- [Exercise]:
Each line of the material should be set down exactly. Pictures are not part of the copy.

- [Exercise data]:
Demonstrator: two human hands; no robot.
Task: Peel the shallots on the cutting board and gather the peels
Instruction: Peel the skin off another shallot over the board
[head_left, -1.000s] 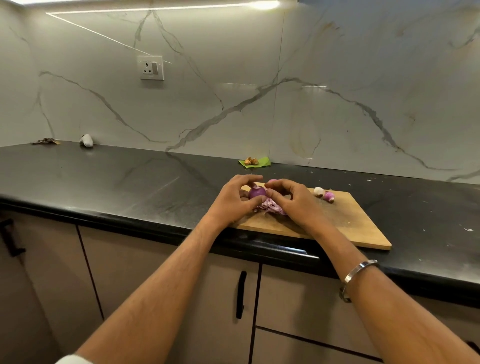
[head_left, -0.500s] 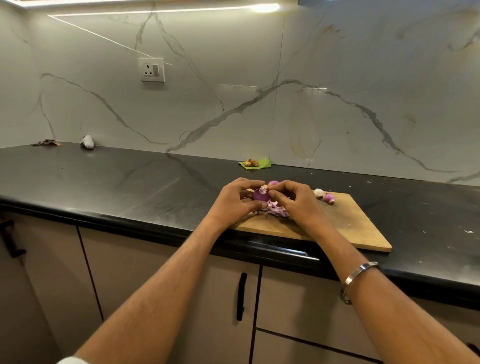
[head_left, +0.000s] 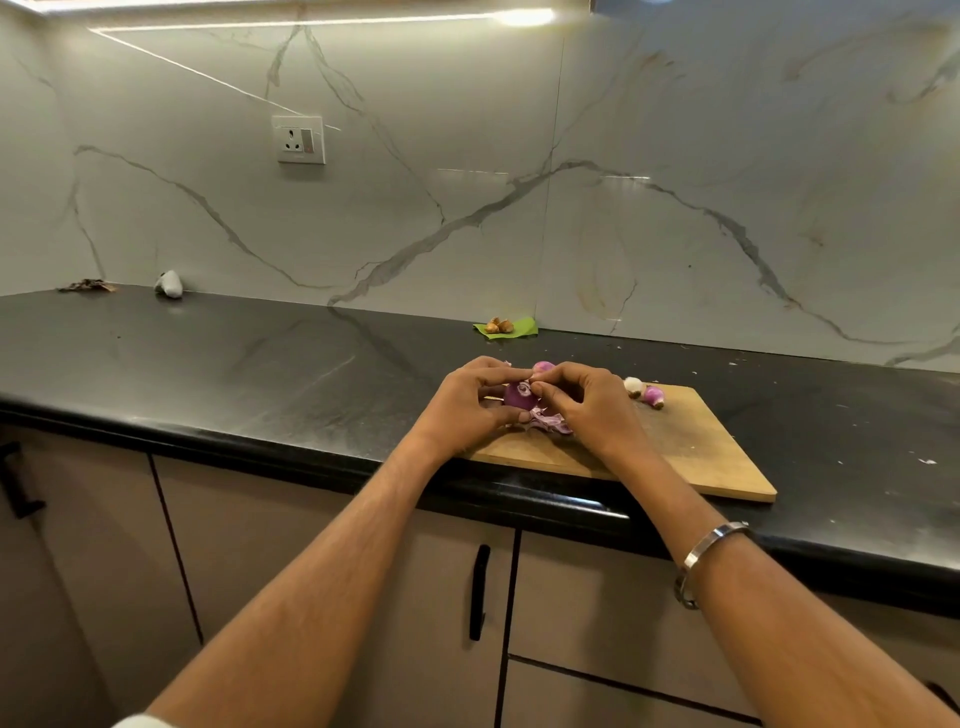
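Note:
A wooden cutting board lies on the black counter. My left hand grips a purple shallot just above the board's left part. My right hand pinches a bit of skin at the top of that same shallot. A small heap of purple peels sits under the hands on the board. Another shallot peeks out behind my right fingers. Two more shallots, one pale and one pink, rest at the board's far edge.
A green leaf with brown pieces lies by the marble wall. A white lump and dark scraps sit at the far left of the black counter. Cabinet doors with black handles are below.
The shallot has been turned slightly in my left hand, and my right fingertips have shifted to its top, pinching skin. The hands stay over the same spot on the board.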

- [Answer section]:
Demonstrator: two human hands; no robot.
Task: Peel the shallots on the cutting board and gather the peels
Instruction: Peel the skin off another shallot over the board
[head_left, -1.000s] 
[head_left, -0.500s] 
[head_left, +0.000s] 
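Note:
A wooden cutting board lies on the black counter. My left hand grips a purple shallot just above the board's left part. My right hand pinches a bit of skin at the top of that same shallot. A small heap of purple peels sits under the hands on the board. Another shallot peeks out behind my right fingers. Two more shallots, one pale and one pink, rest at the board's far edge.
A green leaf with brown pieces lies by the marble wall. A white lump and dark scraps sit at the far left of the black counter. Cabinet doors with black handles are below.
The shallot has been turned slightly in my left hand, and my right fingertips have shifted to its top, pinching skin. The hands stay over the same spot on the board.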

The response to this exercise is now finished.